• [ASSIGNMENT]:
No pictures in the copy. Write out the listing below exactly.

-------

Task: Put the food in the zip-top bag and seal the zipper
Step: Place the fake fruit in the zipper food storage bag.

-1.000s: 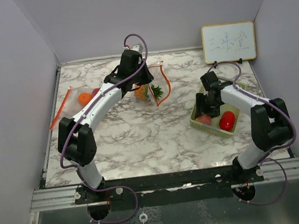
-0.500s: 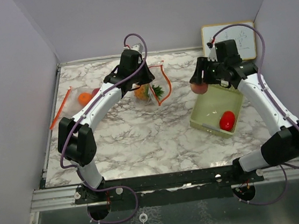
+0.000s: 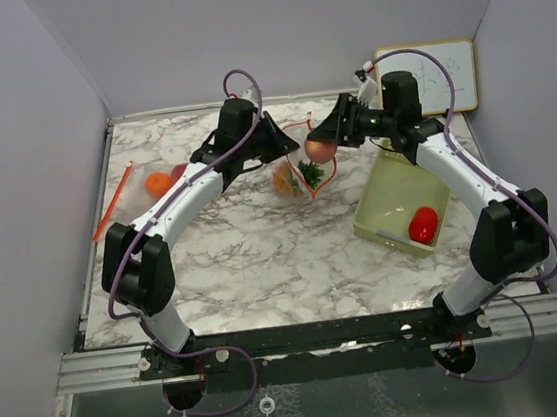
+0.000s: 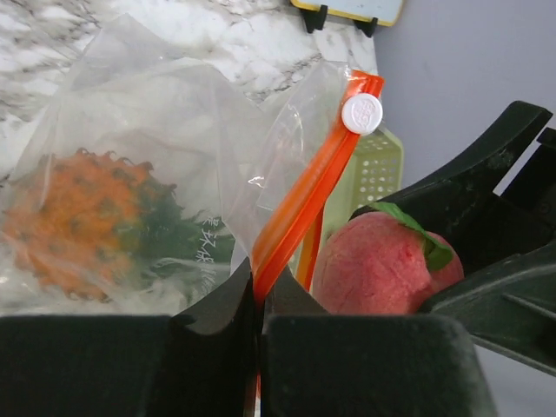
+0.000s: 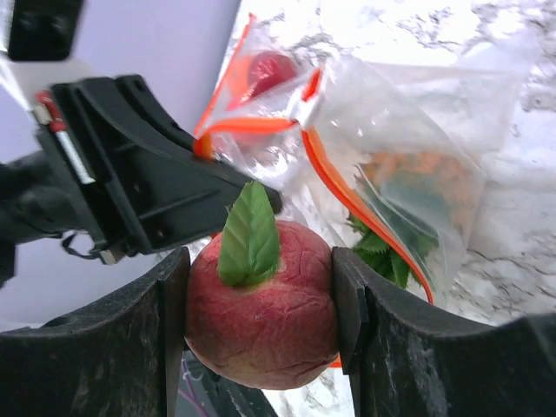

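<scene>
A clear zip-top bag (image 3: 299,171) with an orange zipper (image 4: 300,221) hangs open at the back middle, with the pineapple (image 4: 95,217) inside. My left gripper (image 3: 276,140) is shut on the bag's zipper edge and holds it up. My right gripper (image 3: 320,146) is shut on a pink peach (image 5: 261,304) with a green leaf, right at the bag's mouth. The peach also shows in the left wrist view (image 4: 382,265). A red fruit (image 3: 423,224) lies in the mesh basket (image 3: 390,196). An orange (image 3: 159,182) and a dark red fruit (image 3: 178,171) lie at the left.
A small whiteboard (image 3: 445,77) leans on the back wall at the right. A loose orange strip (image 3: 115,201) lies by the left wall. Grey walls close in the marble table on three sides.
My right gripper lifted the peach out of the basket and carried it left to the bag's mouth. The left gripper shifted slightly right with the bag.
</scene>
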`<state>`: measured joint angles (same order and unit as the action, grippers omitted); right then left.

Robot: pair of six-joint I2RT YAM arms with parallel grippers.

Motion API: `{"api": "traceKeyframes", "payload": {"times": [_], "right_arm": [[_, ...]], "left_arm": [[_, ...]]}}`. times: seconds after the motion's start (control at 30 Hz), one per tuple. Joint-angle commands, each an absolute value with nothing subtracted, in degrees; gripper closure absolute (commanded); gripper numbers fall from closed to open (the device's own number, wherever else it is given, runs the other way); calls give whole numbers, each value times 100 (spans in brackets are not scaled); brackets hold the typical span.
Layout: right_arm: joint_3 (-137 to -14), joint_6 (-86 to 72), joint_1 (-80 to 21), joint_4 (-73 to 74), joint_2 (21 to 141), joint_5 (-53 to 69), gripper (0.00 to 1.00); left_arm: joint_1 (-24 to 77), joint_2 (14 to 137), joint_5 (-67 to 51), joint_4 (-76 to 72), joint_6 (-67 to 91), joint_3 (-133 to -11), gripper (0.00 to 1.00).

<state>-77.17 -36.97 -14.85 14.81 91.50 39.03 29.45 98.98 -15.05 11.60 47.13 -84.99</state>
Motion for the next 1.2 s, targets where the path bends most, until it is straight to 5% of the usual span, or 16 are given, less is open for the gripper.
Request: {"api": "traceKeyframes", "payload": {"times": [0.0, 0.5, 0.57, 0.67, 0.7, 1.17], "right_arm": [[-7767, -3981, -1556, 782, 9168, 4008, 69], [-8664, -2776, -2529, 2550, 9980, 393, 61], [-8801, -2684, -2638, 2670, 10022, 21, 52], [-8961, -2543, -2803, 2813, 10074, -284, 7], [-9005, -2483, -2833, 2862, 10099, -331, 0], [-8760, -2218, -2734, 3336, 9256, -795, 1]], "left_arm": [[2840, 9507, -2273, 193, 5652, -7958, 100], [2690, 9283, -2445, -441, 6333, -7007, 100], [2681, 9273, -2346, -284, 6230, -7059, 100], [2657, 9291, -2263, -151, 6179, -7084, 100], [2655, 9302, -2266, -142, 6188, -7096, 100], [2533, 9362, -2087, 264, 5988, -7252, 100]]}}
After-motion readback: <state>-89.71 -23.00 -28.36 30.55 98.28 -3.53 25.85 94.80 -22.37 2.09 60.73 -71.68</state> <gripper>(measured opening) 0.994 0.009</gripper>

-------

• [REPLY TO THE EXERCISE]:
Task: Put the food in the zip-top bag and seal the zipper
Step: Place the fake fruit in the zipper food storage bag.

-1.000s: 
-0.500s: 
+0.000s: 
+0.000s: 
+0.000s: 

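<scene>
A clear zip-top bag (image 3: 299,171) with an orange zipper (image 4: 300,221) hangs open at the back middle, with the pineapple (image 4: 95,217) inside. My left gripper (image 3: 276,140) is shut on the bag's zipper edge and holds it up. My right gripper (image 3: 320,146) is shut on a pink peach (image 5: 261,304) with a green leaf, right at the bag's mouth. The peach also shows in the left wrist view (image 4: 382,265). A red fruit (image 3: 423,224) lies in the mesh basket (image 3: 390,196). An orange (image 3: 159,182) and a dark red fruit (image 3: 178,171) lie at the left.
A small whiteboard (image 3: 445,77) leans on the back wall at the right. A loose orange strip (image 3: 115,201) lies by the left wall. Grey walls close in the marble table on three sides.
My right gripper lifted the peach out of the basket and carried it left to the bag's mouth. The left gripper shifted slightly right with the bag.
</scene>
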`<state>`: measured joint angles (same order and unit as the action, grippers omitted); right then left.

Robot: pair of six-joint I2RT YAM arms with parallel grippers.

Motion API: `{"api": "traceKeyframes", "payload": {"times": [_], "right_arm": [[_, ...]], "left_arm": [[_, ...]]}}`. times: seconds after the motion's start (control at 30 Hz), one per tuple. Joint-angle commands, each an absolute value with nothing subtracted, in degrees; gripper closure absolute (commanded); gripper numbers fall from closed to open (the device's own number, wherever else it is given, runs the other way); calls give whole numbers, each value times 100 (spans in brackets are not scaled); brackets hold the typical span.
Layout: right_arm: joint_3 (-137 to -14), joint_6 (-86 to 72), joint_1 (-80 to 21), joint_4 (-73 to 74), joint_2 (21 to 141), joint_5 (-53 to 69), gripper (0.00 to 1.00); left_arm: joint_1 (-24 to 77), joint_2 (14 to 137), joint_5 (-67 to 51), joint_4 (-76 to 72), joint_6 (-67 to 91), joint_3 (-133 to -11), gripper (0.00 to 1.00).

<state>-77.17 -36.97 -14.85 14.81 91.50 39.03 29.45 98.98 -15.05 11.60 47.13 -84.99</state>
Motion for the next 1.2 s, targets where the path bends most, until it is straight to 5% of the usual span, or 16 are given, less is open for the gripper.
Request: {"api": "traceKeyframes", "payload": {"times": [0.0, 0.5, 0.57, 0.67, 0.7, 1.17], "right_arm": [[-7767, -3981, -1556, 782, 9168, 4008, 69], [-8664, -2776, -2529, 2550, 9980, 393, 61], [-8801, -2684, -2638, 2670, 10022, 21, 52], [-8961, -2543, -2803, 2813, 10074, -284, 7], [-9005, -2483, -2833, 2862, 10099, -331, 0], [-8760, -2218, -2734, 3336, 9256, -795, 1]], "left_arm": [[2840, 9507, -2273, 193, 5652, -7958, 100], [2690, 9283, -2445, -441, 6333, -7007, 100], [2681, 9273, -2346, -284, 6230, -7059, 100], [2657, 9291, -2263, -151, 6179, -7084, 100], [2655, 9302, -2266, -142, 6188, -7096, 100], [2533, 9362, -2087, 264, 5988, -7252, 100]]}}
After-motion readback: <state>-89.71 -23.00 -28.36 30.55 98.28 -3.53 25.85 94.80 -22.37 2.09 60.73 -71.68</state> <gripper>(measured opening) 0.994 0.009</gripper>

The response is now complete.